* [Description of the task]:
When the line containing "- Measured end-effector" appears in the entries below, begin printing there and stop after the line containing "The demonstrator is"; print each of those lines exactly and no other line.

* [Provided information]:
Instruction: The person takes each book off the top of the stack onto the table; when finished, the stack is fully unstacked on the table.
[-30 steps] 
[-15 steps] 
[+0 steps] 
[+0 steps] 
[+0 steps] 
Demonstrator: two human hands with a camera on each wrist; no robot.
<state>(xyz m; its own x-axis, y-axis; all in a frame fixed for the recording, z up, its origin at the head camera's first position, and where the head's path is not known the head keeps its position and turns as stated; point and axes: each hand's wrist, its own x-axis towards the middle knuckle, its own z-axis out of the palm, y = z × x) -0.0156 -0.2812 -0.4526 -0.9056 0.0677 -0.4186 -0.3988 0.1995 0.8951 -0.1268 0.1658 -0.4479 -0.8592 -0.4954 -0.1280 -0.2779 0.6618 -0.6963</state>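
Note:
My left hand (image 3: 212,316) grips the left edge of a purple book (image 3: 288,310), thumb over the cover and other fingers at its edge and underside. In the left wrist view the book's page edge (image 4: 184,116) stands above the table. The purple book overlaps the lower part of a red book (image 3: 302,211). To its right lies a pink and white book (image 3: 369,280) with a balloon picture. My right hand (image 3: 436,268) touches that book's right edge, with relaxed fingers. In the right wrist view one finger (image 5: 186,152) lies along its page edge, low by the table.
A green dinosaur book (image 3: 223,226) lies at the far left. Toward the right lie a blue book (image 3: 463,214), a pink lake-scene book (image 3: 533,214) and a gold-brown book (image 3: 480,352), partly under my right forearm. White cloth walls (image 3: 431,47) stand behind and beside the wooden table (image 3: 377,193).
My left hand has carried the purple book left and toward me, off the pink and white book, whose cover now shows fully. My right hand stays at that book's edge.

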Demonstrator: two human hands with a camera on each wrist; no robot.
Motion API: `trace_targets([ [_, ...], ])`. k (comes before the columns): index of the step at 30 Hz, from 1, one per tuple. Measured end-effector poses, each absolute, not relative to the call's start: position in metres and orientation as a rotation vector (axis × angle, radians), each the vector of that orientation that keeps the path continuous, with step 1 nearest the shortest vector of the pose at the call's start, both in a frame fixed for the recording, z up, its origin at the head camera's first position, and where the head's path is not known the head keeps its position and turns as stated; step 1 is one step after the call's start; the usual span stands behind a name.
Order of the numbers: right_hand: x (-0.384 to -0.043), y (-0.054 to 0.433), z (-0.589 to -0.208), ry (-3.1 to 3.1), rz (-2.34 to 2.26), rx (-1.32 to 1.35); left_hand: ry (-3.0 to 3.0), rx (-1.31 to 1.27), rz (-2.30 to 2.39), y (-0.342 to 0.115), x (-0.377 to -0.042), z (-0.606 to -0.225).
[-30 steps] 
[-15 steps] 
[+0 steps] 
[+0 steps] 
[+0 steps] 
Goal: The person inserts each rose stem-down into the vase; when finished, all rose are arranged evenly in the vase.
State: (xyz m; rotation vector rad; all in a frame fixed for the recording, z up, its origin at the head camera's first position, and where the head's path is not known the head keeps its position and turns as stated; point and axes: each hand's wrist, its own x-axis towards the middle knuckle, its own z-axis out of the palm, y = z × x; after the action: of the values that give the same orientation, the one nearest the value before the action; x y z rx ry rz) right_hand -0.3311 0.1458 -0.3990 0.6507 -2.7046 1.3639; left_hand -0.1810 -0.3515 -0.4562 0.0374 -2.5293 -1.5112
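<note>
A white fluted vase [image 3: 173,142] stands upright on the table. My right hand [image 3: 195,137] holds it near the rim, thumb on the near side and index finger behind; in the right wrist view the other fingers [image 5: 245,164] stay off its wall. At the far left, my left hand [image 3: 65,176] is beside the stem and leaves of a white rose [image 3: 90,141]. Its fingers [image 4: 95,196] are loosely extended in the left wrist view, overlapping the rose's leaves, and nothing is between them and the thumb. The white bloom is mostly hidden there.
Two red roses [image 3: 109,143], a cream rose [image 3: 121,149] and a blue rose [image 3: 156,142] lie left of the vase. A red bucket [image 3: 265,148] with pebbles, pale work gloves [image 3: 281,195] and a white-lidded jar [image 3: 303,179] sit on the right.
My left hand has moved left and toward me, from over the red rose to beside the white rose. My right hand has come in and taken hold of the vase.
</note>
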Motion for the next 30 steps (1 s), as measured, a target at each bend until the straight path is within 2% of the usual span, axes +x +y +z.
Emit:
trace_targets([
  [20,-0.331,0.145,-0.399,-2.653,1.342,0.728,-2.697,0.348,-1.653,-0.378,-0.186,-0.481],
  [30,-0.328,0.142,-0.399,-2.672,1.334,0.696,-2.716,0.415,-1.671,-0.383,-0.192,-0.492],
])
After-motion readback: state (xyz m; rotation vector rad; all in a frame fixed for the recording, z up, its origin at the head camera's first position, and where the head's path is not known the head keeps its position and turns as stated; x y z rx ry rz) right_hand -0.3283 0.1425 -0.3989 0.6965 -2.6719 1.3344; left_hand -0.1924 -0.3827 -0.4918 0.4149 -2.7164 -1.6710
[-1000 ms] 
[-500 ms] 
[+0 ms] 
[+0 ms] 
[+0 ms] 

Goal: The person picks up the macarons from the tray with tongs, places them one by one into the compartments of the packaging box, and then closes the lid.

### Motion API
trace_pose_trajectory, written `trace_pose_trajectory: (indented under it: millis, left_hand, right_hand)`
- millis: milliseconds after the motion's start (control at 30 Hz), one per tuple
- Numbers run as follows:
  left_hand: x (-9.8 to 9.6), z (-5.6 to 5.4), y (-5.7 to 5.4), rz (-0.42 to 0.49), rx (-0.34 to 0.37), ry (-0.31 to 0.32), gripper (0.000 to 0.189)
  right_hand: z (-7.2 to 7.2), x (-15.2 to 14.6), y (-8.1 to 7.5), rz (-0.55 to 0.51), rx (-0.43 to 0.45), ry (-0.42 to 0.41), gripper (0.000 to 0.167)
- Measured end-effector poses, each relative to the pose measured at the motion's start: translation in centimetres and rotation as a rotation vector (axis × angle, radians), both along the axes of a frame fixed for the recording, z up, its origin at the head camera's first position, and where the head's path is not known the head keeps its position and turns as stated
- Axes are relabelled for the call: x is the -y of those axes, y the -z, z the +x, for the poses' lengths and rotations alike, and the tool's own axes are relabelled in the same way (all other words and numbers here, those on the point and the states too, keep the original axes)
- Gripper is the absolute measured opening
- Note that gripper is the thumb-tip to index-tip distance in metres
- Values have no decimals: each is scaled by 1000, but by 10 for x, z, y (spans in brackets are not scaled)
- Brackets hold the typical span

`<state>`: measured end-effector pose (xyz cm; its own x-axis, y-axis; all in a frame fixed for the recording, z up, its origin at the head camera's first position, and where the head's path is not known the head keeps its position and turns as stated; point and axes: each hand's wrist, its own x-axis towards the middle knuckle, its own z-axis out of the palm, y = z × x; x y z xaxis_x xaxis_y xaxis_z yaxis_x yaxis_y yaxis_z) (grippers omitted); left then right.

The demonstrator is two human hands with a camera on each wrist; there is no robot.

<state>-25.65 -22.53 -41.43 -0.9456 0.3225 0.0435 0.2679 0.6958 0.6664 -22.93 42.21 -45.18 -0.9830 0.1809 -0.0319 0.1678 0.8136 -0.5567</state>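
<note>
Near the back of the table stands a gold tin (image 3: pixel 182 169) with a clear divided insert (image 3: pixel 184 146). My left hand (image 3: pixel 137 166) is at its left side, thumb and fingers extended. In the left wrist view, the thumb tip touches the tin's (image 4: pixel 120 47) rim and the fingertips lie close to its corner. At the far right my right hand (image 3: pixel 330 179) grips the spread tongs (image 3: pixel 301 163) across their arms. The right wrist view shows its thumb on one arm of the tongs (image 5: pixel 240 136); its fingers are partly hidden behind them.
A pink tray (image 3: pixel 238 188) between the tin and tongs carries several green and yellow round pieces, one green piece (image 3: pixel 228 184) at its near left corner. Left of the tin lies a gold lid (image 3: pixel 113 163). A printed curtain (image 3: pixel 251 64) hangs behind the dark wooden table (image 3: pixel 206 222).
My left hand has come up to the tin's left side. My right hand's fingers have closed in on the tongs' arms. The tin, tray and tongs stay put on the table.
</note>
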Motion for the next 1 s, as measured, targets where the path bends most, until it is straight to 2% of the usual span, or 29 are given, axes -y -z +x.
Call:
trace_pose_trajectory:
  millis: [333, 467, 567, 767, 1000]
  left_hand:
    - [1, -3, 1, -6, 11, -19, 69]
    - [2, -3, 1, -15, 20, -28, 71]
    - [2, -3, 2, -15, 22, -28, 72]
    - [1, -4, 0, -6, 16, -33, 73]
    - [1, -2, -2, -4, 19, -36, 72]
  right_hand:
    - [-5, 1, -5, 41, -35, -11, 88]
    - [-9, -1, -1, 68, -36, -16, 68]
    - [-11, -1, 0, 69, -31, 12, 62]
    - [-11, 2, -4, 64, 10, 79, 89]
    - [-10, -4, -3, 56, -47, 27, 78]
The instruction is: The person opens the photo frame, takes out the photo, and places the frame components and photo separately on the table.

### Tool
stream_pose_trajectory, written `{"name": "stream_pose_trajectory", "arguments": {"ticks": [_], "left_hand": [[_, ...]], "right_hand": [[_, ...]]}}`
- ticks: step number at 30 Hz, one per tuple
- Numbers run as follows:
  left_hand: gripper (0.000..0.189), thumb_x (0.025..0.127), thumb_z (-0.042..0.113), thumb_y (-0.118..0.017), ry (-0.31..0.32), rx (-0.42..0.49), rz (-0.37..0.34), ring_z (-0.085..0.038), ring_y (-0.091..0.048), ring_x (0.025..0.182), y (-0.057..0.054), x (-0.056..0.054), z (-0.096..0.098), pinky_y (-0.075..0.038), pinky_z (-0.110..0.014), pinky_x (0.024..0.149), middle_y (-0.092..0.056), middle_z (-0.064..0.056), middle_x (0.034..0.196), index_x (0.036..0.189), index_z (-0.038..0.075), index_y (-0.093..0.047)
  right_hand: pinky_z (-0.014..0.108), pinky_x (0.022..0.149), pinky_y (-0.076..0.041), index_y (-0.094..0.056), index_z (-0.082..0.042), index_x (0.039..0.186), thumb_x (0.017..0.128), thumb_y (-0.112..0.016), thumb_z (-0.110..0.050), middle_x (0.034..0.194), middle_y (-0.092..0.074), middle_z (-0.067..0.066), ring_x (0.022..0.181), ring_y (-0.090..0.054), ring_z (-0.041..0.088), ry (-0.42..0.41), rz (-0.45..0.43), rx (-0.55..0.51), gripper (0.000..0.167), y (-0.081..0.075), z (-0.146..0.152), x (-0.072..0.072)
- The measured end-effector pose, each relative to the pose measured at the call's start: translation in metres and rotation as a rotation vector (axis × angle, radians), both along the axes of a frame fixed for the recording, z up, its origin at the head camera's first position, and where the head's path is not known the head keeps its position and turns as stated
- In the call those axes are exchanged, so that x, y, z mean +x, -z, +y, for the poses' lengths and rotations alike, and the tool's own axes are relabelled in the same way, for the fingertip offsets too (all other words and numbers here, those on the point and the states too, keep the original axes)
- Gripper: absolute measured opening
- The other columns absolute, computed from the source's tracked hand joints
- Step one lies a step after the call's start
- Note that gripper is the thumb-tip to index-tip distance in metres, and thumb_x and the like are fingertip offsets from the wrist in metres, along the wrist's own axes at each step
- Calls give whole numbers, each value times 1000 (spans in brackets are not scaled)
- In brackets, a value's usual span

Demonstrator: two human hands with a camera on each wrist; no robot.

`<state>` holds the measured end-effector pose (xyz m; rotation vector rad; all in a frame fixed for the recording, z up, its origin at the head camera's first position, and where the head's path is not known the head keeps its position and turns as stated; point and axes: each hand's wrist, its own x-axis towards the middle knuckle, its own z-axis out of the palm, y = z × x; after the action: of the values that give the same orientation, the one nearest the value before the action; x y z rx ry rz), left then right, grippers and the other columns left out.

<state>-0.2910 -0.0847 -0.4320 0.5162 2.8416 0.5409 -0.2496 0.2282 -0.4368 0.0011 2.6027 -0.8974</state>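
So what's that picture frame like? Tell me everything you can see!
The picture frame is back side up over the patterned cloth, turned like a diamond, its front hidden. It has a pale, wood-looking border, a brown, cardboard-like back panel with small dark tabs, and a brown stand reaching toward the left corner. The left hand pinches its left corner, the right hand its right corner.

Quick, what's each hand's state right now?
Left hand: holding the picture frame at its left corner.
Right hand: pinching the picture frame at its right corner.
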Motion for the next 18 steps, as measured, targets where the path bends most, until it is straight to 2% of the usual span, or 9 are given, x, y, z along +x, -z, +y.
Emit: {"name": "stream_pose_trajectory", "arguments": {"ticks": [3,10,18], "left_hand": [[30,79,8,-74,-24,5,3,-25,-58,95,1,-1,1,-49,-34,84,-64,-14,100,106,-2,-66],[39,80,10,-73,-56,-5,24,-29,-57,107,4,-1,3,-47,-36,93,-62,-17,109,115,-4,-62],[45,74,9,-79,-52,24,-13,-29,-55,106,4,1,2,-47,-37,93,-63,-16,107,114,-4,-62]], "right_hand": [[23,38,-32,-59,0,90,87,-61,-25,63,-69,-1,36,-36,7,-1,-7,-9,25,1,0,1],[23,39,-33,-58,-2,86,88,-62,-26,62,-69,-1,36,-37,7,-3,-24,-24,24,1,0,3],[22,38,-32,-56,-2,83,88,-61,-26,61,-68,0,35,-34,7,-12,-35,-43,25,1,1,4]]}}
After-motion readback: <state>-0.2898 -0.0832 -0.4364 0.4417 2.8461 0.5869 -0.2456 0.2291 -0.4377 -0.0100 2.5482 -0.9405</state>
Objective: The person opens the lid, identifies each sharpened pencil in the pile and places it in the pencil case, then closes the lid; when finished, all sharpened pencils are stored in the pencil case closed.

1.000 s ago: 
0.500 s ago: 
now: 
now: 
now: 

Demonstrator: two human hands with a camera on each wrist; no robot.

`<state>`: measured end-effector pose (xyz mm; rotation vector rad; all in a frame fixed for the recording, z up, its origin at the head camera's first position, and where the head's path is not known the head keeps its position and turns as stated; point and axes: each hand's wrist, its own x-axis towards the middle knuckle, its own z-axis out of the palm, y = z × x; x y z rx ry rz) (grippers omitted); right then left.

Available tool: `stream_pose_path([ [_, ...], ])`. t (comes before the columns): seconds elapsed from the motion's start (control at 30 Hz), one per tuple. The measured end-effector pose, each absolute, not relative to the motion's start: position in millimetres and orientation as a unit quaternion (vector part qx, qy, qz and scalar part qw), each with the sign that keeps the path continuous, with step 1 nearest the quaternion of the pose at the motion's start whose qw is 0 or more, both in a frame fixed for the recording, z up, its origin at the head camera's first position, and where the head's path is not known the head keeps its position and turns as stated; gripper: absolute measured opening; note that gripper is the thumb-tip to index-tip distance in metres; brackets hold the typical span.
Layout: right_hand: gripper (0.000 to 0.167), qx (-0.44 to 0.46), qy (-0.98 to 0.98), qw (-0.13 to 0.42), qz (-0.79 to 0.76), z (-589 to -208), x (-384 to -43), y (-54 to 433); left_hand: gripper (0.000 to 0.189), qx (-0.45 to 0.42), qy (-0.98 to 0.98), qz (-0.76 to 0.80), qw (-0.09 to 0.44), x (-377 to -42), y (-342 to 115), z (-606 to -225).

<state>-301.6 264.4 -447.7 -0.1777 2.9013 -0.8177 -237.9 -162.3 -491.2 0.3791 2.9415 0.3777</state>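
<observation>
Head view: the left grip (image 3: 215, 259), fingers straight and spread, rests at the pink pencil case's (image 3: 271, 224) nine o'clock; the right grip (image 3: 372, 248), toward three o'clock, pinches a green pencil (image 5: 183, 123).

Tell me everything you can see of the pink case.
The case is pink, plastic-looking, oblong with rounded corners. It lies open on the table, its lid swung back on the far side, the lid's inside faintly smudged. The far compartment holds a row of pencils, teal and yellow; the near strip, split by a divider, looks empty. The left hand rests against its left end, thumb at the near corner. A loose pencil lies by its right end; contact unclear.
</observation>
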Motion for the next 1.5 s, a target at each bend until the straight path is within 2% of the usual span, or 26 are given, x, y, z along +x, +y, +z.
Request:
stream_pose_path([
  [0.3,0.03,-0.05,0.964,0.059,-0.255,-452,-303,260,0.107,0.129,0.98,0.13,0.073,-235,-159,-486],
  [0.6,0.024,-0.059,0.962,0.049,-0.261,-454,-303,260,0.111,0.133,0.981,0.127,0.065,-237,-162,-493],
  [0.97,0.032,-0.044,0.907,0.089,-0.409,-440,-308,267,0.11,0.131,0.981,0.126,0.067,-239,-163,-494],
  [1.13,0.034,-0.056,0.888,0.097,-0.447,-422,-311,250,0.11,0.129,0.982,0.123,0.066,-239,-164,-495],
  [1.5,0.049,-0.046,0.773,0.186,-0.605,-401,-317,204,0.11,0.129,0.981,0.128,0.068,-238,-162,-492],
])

* [Answer space]:
- Measured end-effector poses, each relative to the pose measured at the motion's start: translation in centimetres and rotation as a rotation vector (axis × angle, radians), both along the axes of a frame fixed for the recording, z up, its origin at the head camera's first position, and where the head's path is not known the head keeps its position and turns as stated
- Axes are relabelled for the call: x is the -y of those axes, y the -z, z the +x, for the poses' lengths and rotations alike, and the tool's own axes are relabelled in the same way (all other words and numbers here, those on the point and the states too, keep the original axes)
- Gripper is the absolute measured opening
- Note that gripper is the thumb-tip to index-tip distance in metres
- Values have no decimals: each is scaled by 1000, but by 10 for x, z, y (spans in brackets are not scaled)
- Brackets hold the typical span

`<state>`: measured end-effector pose (xyz cm; its own x-axis, y-axis; all in a frame fixed for the recording, z up, its origin at the head camera's first position, and where the head's path is not known the head keeps its position and turns as stated; point and axes: each hand's wrist, its own x-axis towards the middle knuckle, its own z-axis out of the palm, y = z × x; x y z xaxis_x xaxis_y xaxis_z yaxis_x yaxis_y yaxis_z) (grippers omitted); left then right.

The demonstrator is two human hands with a camera on each wrist; there is no robot.

This exercise has nothing further to it.